Facing Depression

“Lisa, I think you are depressed and should go on anti-depressants.”  Those words stung my pride.  With tears trickling down my cheeks, I replied, “Really?”  Yes. Really.

Five and a half years ago my husband died of a brain tumor.  I applied myself and worked hard in counseling to grow through the pain and loss.  The pathway of grief took me through lonely dark valleys and over exhilarating mountaintops.  Never did I feel like I did now, though, listening to my counselor tell me I need to consider anti-depressants.

It seems the stigma against psychological illness continues to be quite strong and I find myself resisting that diagnosis.  At the same time, I thought of several friends who have taken anti-depressants for years and are wonderful, competent, inspiring individuals.

Turning to a trusted friend over lunch, I asked if she had ever taken anti-depressants.  She hadn’t, but she had experienced depression.  She decided against taking medication, keeping with her overall lifestyle choices.  Listening as she shared some of the ways she coped and grew through the depression, ideas began to formulate in my mind.

Beginning my own research, I turned to google.  One of the first websites I came across appeared to discuss the pros and cons of medication for depression in a surprisingly objective manner.  One thing was clear from the author:  medication will not cure the underlying causes of depression.
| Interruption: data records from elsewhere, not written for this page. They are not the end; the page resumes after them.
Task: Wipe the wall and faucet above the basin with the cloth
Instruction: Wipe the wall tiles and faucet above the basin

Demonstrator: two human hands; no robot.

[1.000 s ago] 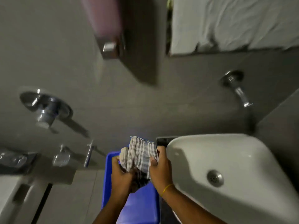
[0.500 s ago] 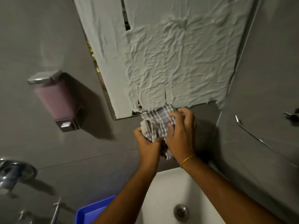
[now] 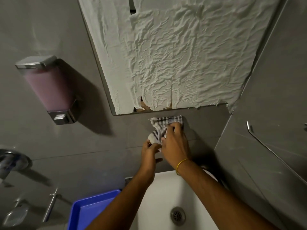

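Observation:
A grey-and-white striped cloth (image 3: 163,126) is pressed flat against the grey tiled wall (image 3: 99,141) just under the mirror's lower edge. My right hand (image 3: 175,143) lies over the cloth and holds it to the wall. My left hand (image 3: 149,153) pinches the cloth's lower corner from below. The white basin (image 3: 159,201) with its metal drain (image 3: 177,215) sits beneath my forearms. The basin faucet is hidden behind my right arm.
The mirror (image 3: 114,112) above is covered with crumpled white paper (image 3: 182,55). A pink soap dispenser (image 3: 48,88) hangs at left. Chrome shower fittings (image 3: 11,163) and a blue tray (image 3: 89,211) sit at lower left; a metal rail (image 3: 269,150) runs along the right wall.
Both hands carried the cloth up from over the blue tray to the wall under the mirror. The cloth has been spread out and my right hand now presses it flat.

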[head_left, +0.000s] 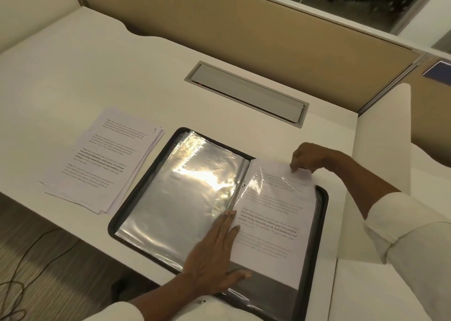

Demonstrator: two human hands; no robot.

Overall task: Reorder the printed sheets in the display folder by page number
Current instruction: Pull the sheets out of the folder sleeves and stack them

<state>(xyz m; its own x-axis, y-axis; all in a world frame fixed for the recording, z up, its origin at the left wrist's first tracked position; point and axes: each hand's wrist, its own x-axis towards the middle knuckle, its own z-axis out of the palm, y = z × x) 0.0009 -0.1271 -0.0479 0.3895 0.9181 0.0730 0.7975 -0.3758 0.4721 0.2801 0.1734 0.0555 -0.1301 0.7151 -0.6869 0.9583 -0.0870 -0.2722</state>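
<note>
A black-edged display folder [322,213] lies open on the white desk. Its left page is an empty shiny plastic sleeve [185,189]. On the right page a printed sheet [271,225] sits partly inside a clear sleeve, its top edge sticking out past the folder's rim. My left hand [214,252] presses flat near the spine, fingers straight over the sheet's left edge. My right hand [307,158] pinches the top edge of the sheet at the sleeve's mouth. A loose stack of printed sheets [102,162] lies on the desk to the folder's left.
A grey cable hatch [246,93] is set into the desk behind the folder. A tan partition [219,20] runs along the back. A white side panel [380,137] stands at the right. Cables [24,267] lie on the floor at lower left.
</note>
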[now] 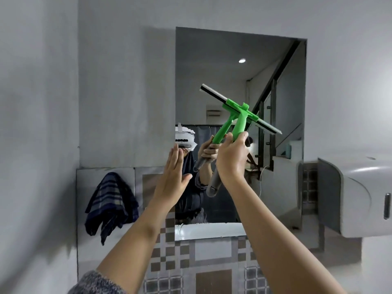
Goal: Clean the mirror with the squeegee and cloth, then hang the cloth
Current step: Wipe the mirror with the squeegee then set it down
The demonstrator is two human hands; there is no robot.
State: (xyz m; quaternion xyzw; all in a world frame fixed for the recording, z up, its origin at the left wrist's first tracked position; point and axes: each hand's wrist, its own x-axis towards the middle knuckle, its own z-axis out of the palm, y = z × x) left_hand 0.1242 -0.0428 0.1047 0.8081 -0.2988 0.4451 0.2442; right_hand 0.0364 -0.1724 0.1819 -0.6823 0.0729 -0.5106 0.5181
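Right hand (232,160) fisted on squeegee (237,122) handle, blade tilted (seemingly off the mirror (222,64)): streak risk; left hand (171,175) open, empty near mirror's left edge.

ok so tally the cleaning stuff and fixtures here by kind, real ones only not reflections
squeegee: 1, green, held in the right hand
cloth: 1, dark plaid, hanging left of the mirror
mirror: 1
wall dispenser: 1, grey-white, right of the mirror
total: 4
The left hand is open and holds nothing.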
Identifying the underlying causes of my depression seemed to be fairly simple.  Telling my counselor several experiences from my past marriage, I said, “There are circumstances in my present situation that I would like to (and sometimes do) blame for why I have been feeling so angry and sad and helpless, but I know it goes deeper than that and here is where my mind and memory keep taking me.”  I could neatly describe the events from my past that were triggering the depression.  The trouble was I didn’t know what to do from there.  I felt completely stuck.

So, as a good therapist will do, he talked me through a bit of the past, asking questions directed at exploring how the experiences of 5-10 years ago were creeping into my relationship with my fiancé and creating chaos in my heart and mind.  While I didn’t come to any epiphanies or walk away from that session enlightened and healed, I began to truly connect the dots between my past and present.  Removing my present circumstances from the equation created space to view myself and my pain from a new perspective.
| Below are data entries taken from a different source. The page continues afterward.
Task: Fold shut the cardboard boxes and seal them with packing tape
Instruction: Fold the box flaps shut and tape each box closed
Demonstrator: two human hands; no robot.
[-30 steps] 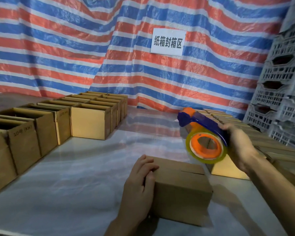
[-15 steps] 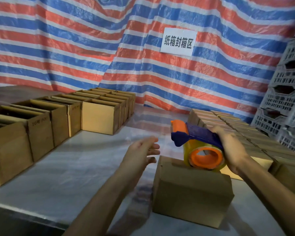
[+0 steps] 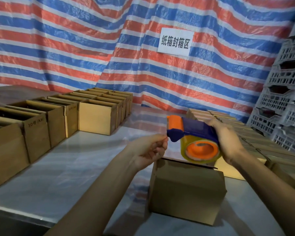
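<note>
**Surface:** pale glossy table, mirroring coloured stripes and carrying every carton listed here.

**Backdrop:** red, blue and white striped tarpaulin, hung well behind the centre cardboard box. White sign with black Chinese characters, fastened high behind that box.

**Task item:** centre cardboard box, plain brown, standing on the table between both forearms. Top flaps folded down, with a dark gap along the far top edge.

**Tool:** tape dispenser with blue body, orange roller and hub, and yellowish clear roll, held just above the box's far edge.
- Right hand: fingers wrapped round the blue handle.
- Left hand: above the box's far left corner, fingers curled, thumb and forefinger pinched at the dispenser's blue front lip. Lip or loose tape end between them, not discernible.

**Surroundings:**
- Open-topped cartons in rows well left of the box, one hand-marked "10".
- Closed cartons packed right of and behind the box, partly hidden by the right hand.
- Stacked grey plastic crates far right of the box.
</note>
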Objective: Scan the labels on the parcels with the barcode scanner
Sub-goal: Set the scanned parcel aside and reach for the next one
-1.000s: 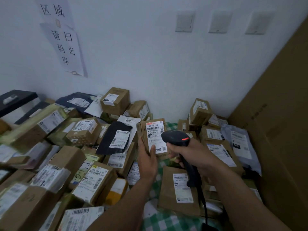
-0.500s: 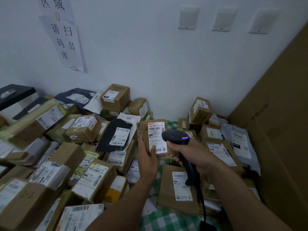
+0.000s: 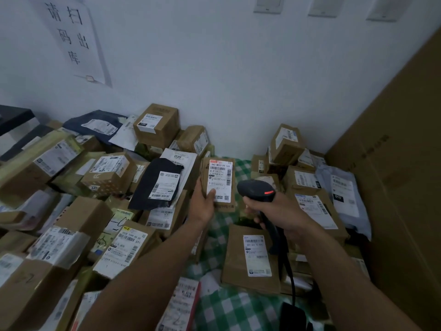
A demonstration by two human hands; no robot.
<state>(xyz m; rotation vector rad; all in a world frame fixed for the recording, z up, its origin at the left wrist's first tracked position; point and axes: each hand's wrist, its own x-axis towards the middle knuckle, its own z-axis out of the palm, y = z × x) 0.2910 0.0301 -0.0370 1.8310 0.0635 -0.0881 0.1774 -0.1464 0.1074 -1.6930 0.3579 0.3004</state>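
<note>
- The small brown parcel [image 3: 218, 187] is held upright above the green checked cloth [image 3: 229, 306], long axis vertical, with its white label [image 3: 220, 180] turned toward the wearer.
- The grip of the left hand [image 3: 202, 206] is closed on its lower left edge, and the thumb is laid on the label's bottom corner.
- The barcode scanner [image 3: 256, 191] is grasped by its handle in the right hand [image 3: 279, 211]. Its head lies just right of the parcel, nose toward the label, with a red lamp lit on top.
- A slight leftward turn of the scanner is judged enough to bring the beam onto the barcode.
- "642 M003-00 163" can be read on the label, "请扫码出库" on the wall sheet [image 3: 71, 37], and "010" on a grey mailer [image 3: 341, 199].
</note>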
My fiancé had been out of town for several days while all this was going on.  When he returned we began to talk in earnest about the implications of my depression, the possible need for medication to help me through this, and my past.  While the life experiences associated with my first marriage and subsequent loss of Eric have been part of our conversations from the beginning, I had never shared the details of the chapters that seemed to be imprisoning me in pain now.  They were difficult memories and I wasn’t even sure how to talk about them or what the benefit would be.

John graciously began to tell me about his journey surrounding the general theme of my pain and past.  Hearing him speak so candidly was empowering and I soon found myself telling him about places in my life I have never shared with anyone.  When I eventually finished, his response strengthened my heart.  “I had no idea all you went through.  I understand so much better why you react the way you do to the challenges we have been facing.”  Those words were validating and healing, particularly as we were now months into a situation that had wreaked havoc in our relationship in a way that was surprising and confusing to both of us.
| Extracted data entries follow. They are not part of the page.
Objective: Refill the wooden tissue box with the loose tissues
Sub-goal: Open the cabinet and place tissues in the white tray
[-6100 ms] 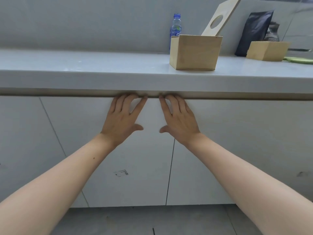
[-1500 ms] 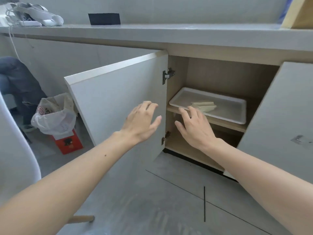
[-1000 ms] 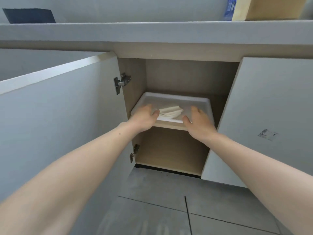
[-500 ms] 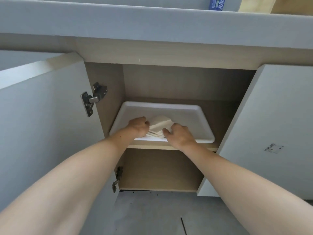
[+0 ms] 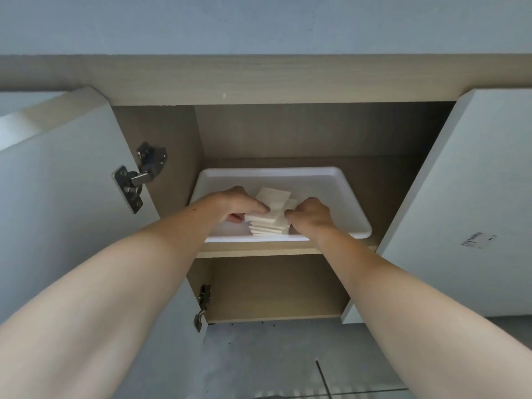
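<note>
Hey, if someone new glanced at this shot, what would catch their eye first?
Two bare hands, the left hand and right hand, gripping a stack of white tissues from either side. The stack sits in a white tray on the upper cabinet shelf, between two open doors.

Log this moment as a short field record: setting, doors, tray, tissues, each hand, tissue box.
setting: open cabinet under a counter, seen from the head camera
doors: left door and right door both swung open
tray: white tray on the upper shelf
tissues: stack of tissues in the tray, toward its front edge
left hand: closed on the stack's left side
right hand: closed on the stack's right side
tissue box: not in view
</note>
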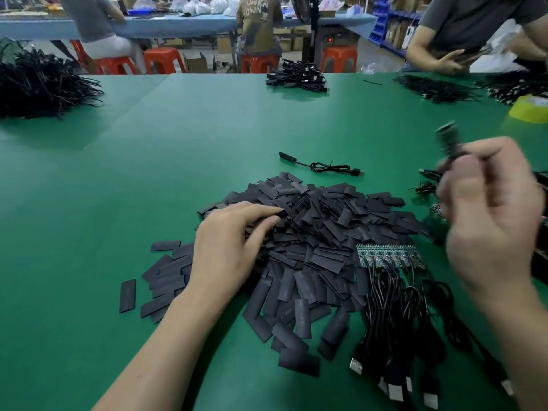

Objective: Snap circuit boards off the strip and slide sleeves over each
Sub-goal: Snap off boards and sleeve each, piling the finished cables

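Observation:
A big pile of flat black sleeves (314, 232) lies in the middle of the green table. My left hand (234, 247) rests on the pile's left side and pinches one sleeve at its fingertips. At the pile's right edge lies a green strip of circuit boards (388, 256), its black USB cables (400, 330) trailing toward me. My right hand (486, 215) is raised at the right, blurred, and grips a black sleeved piece (449, 137) that sticks up from it. One sleeved board with its coiled cable (323, 166) lies beyond the pile.
Heaps of black cables sit at the far left (38, 84), far middle (296, 77) and far right (444, 89). A yellow-green tape roll (529, 109) stands at the right edge. A person (474, 31) works across the table at the far right; two others sit at a blue table behind.

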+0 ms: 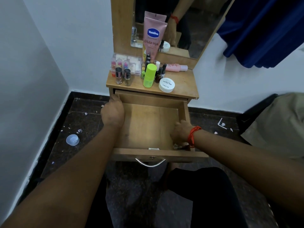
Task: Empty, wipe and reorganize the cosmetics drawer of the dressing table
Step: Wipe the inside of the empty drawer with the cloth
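both hands reach into the bare drawer, left hand closed, right hand fingers hidden, grip unclear.

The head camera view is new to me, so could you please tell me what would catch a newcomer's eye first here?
The open drawer in the centre stands out, pulled towards the person and bare inside, with the left hand on its left wall and the right hand in its front right corner. Above it, cosmetics crowd the tabletop: a tall pink Vaseline tube leaning on the mirror, a lime green bottle and a white round jar.
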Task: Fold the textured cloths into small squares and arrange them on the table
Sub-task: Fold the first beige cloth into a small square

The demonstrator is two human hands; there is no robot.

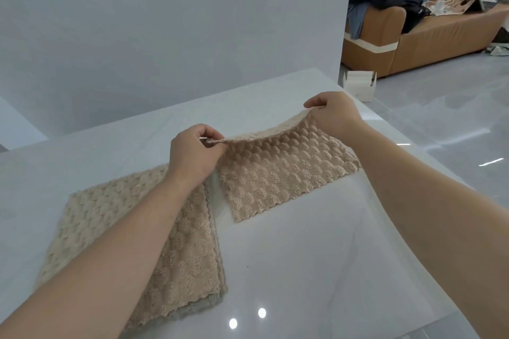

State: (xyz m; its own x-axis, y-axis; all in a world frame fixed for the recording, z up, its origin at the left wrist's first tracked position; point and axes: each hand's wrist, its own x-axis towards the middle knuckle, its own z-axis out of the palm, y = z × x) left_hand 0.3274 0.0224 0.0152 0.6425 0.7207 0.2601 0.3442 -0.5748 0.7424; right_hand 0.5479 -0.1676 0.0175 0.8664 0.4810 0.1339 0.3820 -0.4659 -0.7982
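Note:
A beige textured cloth (278, 176) lies at the middle of the white table (316, 270), its far edge lifted off the surface. My left hand (192, 154) pinches the far left corner of that cloth. My right hand (334, 115) pinches its far right corner, held a bit higher. The near edge of this cloth still rests on the table. A stack of beige cloths (190, 253) lies flat at the left under my left forearm, with a grey-green cloth edge (203, 308) showing beneath it at the near corner.
A white panel (165, 22) stands behind the table. The table's right edge runs diagonally, with glossy grey floor (440, 107) beyond. A small white box (359, 85) sits on the floor. A brown sofa (427, 33) with clothes and cables stands at the far right.

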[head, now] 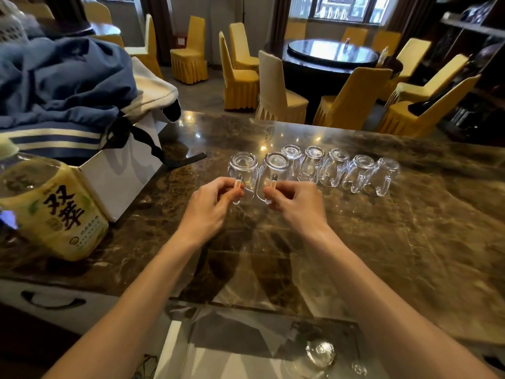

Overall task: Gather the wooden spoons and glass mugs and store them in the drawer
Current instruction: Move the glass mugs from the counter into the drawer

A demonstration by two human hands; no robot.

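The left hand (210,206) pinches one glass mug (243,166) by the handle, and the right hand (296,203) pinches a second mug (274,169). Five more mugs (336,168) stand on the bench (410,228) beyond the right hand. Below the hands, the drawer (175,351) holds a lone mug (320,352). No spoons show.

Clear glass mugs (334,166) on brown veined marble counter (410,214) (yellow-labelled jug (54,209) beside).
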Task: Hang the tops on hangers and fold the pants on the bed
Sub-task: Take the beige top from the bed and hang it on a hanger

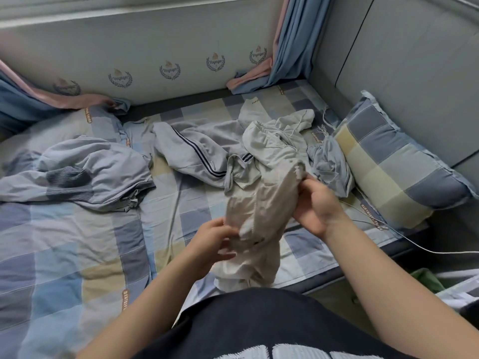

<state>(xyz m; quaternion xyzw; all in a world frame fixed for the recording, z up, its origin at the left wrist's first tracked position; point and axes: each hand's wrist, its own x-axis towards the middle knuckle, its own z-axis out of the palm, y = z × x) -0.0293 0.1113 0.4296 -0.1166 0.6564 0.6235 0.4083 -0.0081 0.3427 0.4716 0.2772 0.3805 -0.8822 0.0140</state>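
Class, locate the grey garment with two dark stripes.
Head view: the striped garment lies mid-bed, just beyond the pale garment held by the left hand and right hand, between the blue-grey garment on its left and the checked pillow on its right.

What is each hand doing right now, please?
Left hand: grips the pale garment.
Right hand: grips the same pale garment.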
In the days following, I’m amazed that the world doesn’t feel quite as heavy on my shoulders.  A smile comes so much easier to my face.  Even laughter fills the space of my apartment, and surprises me.  To wake up and feel excited about the day feels like a stranger has invaded my head.  The stranger is also familiar, though, and it brings me hope of brighter days.  Hope that life can be good again.  Hope that the fog I have been living in isn’t permanent.

Depression is a reality for many.  For some, it comes and goes in cycles.  For others, it sets in for months and even years with no reprieve.  While I can look back at brief pages in my life and identify depression, this has been, by far, the deepest and longest.  I am unsure of how the future will develop.  What I am increasingly sure about is that I do not have to remain in the fog of depression.

Before going the route of taking anti-depressants, I am researching alternative paths to an emotionally healthier lifestyle, as this fits with the way I approach life.  Making lifestyle changes is not easy, but it can make a significant impact in depression.   Together with working consistently with my counselor, I’m asking God to provide strength and courage to take one step at time toward the life I want to live and I believe He designed me to live.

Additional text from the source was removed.